ASSIGNMENT |
Starting with the opening line of the material, restate every line word for word, and end on the line containing "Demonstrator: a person".

SOURCE MATERIAL |
□ □ □ □ □ □ □
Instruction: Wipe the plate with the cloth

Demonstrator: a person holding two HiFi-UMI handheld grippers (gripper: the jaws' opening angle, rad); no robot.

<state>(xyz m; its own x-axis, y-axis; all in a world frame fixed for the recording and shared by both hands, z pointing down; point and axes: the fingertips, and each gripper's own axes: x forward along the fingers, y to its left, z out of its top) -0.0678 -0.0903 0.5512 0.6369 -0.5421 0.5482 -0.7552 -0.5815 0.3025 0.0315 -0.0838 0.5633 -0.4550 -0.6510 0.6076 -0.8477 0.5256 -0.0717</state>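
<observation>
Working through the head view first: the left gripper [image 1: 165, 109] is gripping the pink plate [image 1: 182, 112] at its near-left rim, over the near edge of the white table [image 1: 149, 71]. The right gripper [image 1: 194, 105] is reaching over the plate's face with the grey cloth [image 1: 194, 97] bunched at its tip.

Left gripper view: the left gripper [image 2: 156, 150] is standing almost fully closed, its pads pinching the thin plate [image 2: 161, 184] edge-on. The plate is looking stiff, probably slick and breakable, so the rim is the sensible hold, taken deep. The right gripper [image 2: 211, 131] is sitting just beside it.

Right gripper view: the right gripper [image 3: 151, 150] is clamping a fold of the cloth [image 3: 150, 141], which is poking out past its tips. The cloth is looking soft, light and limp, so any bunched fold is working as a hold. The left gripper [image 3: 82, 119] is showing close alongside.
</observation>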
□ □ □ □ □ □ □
EXERCISE RESULT |
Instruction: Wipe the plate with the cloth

Demonstrator: a person holding two HiFi-UMI handheld grippers (gripper: the jaws' opening angle, rad); no robot.

The answer requires nothing further.